Au cours de l’automne, un groupe de travail fera des propositions sur une stratégie de financement de restauration des sites miniers abandonnés et sur des modifications législatives permettant de réduire le risque que l'État ne devienne de nouveau responsable de ces sites.

Rappelons que des mesures ont été prises pour s'assurer que les générations futures n'aient pas à assumer les coûts économiques et environnementaux liés à la restauration des sites miniers abandonnés. En effet, les compagnies minières doivent préparer des plans de restauration des parcs à résidus en activité et les restaurer. Elles ont aussi l'obligation de déposer une garantie financière pour faire ces travaux.


Québec Exploration 2006
Une invitation à vivre l'exploration à son meilleur!

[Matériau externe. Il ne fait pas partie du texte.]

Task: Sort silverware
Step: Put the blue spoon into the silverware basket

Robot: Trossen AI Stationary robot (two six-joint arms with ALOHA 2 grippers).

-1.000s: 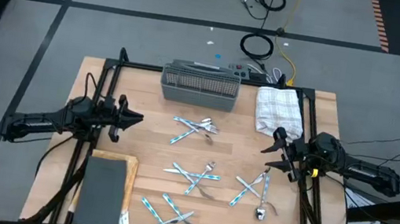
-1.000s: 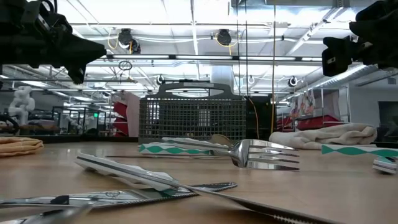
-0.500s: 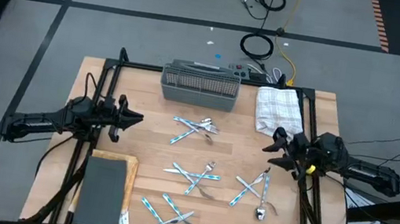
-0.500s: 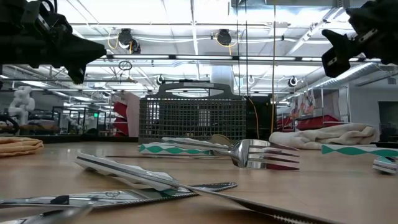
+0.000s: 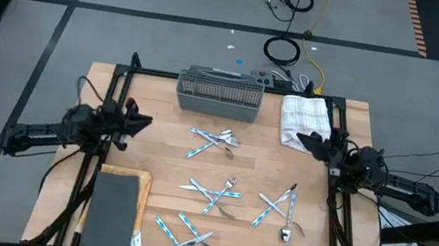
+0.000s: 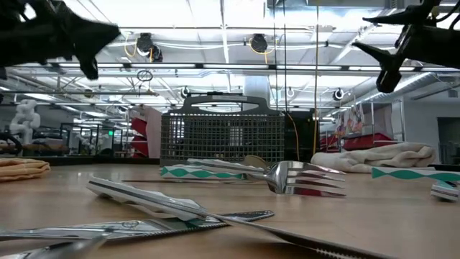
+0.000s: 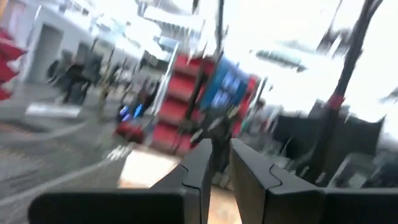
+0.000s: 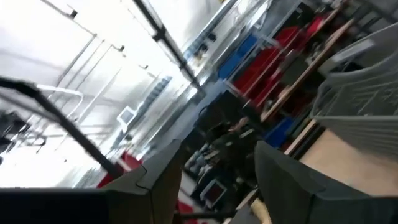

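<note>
The silverware lies flat on the wooden table in several loose clusters, with blue-and-white handles and shiny ends: near the basket point(image 5: 215, 140), mid-table point(image 5: 213, 193), toward the right point(image 5: 277, 207) and by the near edge point(image 5: 184, 242). In the low view a fork point(image 6: 305, 178) and a knife point(image 6: 154, 198) lie closest. My left gripper point(image 5: 139, 121) hovers over the table's left part, its fingers point(image 7: 205, 165) a narrow gap apart. My right gripper point(image 5: 308, 140) hovers open beside the towel, tipped upward point(image 6: 392, 54). Neither holds anything.
A grey mesh basket point(image 5: 219, 94) stands at the far edge, and a white folded towel point(image 5: 304, 119) lies to its right. A dark flat board point(image 5: 113, 208) occupies the near left corner. Bare wood shows between the clusters and in front of the left gripper.
My right gripper has swung toward the table's far edge, up beside the towel, rising and tipping its fingers upward. My left gripper has risen and tipped upward, drawing slightly back toward the left edge. The silverware has not moved.
</note>
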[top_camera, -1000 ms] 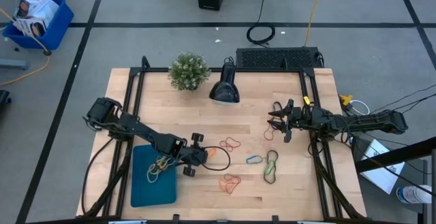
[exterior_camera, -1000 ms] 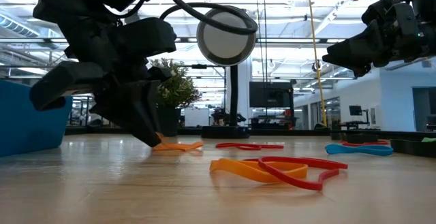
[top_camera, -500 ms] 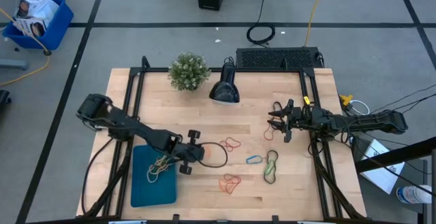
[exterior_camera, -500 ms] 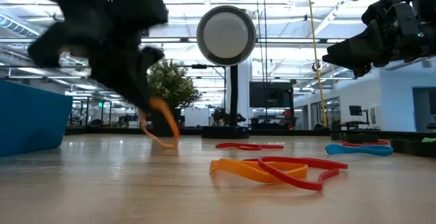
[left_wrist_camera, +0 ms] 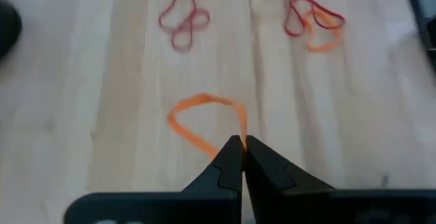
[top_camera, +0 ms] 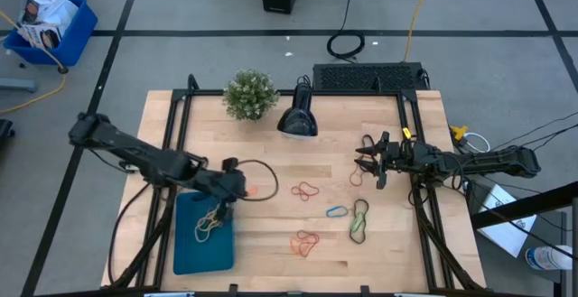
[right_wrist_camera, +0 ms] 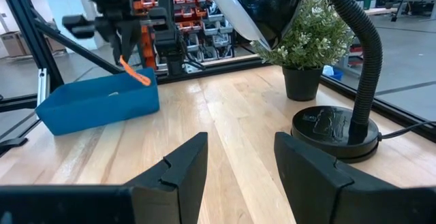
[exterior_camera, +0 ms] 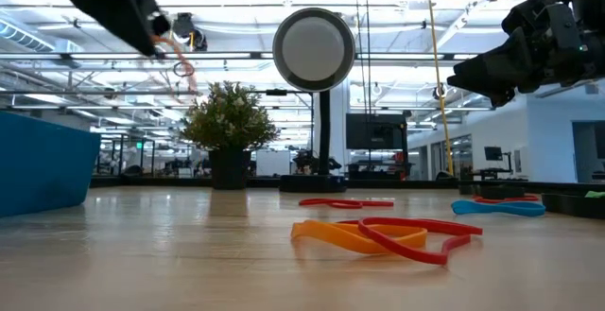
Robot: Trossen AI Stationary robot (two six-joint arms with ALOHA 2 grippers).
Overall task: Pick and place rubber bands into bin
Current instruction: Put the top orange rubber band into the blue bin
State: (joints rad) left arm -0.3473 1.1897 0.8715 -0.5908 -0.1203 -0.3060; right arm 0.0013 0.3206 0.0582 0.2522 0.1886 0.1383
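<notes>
My left gripper is shut on an orange rubber band, high above the table just off the bin's far right corner; it also shows in the low view and the right wrist view. The teal bin lies at the near left with a few bands in it. More bands lie on the wood: red, blue, green and dark, orange and red. My right gripper is open and empty above the table's right side. My left gripper pinches the orange band at one spot of its loop between its two fingertips. The fingers slant down from the table's left. The band hangs slack below them as an open loop, lifted clear of the table.
A potted plant and a black desk lamp stand at the table's far edge. A black cable loop trails from the left arm. Black frame rails run along both sides of the table.
My left gripper has risen from the table and gone toward the left edge and a little toward the far edge, staying shut. The orange band, which lay on the wood under the fingers, has been lifted clear and now hangs below them.
</notes>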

C’est du 20 au 23 novembre prochain que se déroulera la 4e édition de Québec Exploration. Rendez-vous incontournable de l’industrie de l’exploration minière, l’événement réunira quelque 1 500 participants provenant tant des milieux minier, gazier et pétrolier que de celui des affaires et des secteurs scientifique et universitaire.

Sous la présidence d’honneur de M. Ian Telfer (Goldcorp Inc.), Québec Exploration 2006 permettra aux participants de venir découvrir les meilleures occasions d’affaires et d’investissements de même que les projets les plus prometteurs.

Au programme :

  • les plus récentes recommandations et prévisions de spécialistes en investissement minier;
  • les plus récentes découvertes et les indices prometteurs du Québec ou d’ailleurs au Canada;
  • un programme de conférences de haut niveau;
  • une exposition commerciale et géoscientifique d’envergure.

Et plus encore!

Pour en savoir davantage sur la programmation ou pour vous inscrire, rendez-vous au www.QuebecExploration.qc.ca.


Québec mines tisse des liens...

Vous avez sans doute remarqué le nouveau lien qui s’est ajouté dans le menu de droite du bulletin dans la page d'accueil. Il s’agit de GEOLOG, le bulletin électronique de l’Association géologique du Canada. Ce lien vous donne directement accès au bulletin de l’association qui est publié quatre fois l’an.

L’Association géologique du Canada est une société scientifique qui compte plus de 2 000 membres répartis sur l’ensemble du territoire canadien et à l’étranger. Depuis mai dernier, M. Robert Marquis, directeur du Bureau de l’exploration géologique du Québec, y occupe le poste de président.